PROBLEM:
From the line with "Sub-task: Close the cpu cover" through the final line, transcribe the material below character for character; include no other lines.

DATASET EXTRACT:
*** Begin section ***

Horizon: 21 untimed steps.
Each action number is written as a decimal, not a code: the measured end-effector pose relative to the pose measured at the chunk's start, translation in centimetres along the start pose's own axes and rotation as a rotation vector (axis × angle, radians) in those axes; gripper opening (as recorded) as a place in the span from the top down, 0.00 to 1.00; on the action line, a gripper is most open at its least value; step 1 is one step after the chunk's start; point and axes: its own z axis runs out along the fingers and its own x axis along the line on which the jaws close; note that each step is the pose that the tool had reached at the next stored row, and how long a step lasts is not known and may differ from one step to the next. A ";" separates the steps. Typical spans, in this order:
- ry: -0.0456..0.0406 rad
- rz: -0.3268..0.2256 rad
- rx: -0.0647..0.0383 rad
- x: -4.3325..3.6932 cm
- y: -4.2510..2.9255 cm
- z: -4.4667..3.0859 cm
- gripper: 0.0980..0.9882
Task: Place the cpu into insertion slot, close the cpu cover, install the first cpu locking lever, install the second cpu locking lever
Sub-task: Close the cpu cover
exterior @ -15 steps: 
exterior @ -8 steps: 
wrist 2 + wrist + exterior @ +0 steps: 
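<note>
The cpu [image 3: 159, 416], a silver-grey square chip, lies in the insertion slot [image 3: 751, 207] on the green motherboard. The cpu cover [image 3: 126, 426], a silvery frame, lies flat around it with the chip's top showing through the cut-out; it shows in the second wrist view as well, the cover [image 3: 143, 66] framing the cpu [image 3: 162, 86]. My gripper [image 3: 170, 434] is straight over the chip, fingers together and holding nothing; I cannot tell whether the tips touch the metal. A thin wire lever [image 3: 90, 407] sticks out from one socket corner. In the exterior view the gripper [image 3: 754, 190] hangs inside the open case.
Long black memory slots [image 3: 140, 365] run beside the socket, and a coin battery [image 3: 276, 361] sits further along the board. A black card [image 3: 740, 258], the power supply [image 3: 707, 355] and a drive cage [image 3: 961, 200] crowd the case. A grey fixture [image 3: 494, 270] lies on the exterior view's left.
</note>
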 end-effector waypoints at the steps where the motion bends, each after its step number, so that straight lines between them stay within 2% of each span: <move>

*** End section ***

EXERCISE RESPONSE:
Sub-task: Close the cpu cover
exterior @ -15 steps: 
exterior @ -8 steps: 
wrist 2 + wrist + exterior @ +0 steps: 
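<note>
The cpu [image 3: 159, 416], a silver-grey square chip, lies in the insertion slot [image 3: 751, 207] on the green motherboard. The cpu cover [image 3: 126, 426], a silvery frame, lies flat around it with the chip's top showing through the cut-out; it shows in the second wrist view as well, the cover [image 3: 143, 66] framing the cpu [image 3: 162, 86]. My gripper [image 3: 170, 434] is straight over the chip, fingers together and holding nothing; I cannot tell whether the tips touch the metal. A thin wire lever [image 3: 90, 407] sticks out from one socket corner. In the exterior view the gripper [image 3: 754, 190] hangs inside the open case.
Long black memory slots [image 3: 140, 365] run beside the socket, and a coin battery [image 3: 276, 361] sits further along the board. A black card [image 3: 740, 258], the power supply [image 3: 707, 355] and a drive cage [image 3: 961, 200] crowd the case. A grey fixture [image 3: 494, 270] lies on the exterior view's left.
</note>
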 end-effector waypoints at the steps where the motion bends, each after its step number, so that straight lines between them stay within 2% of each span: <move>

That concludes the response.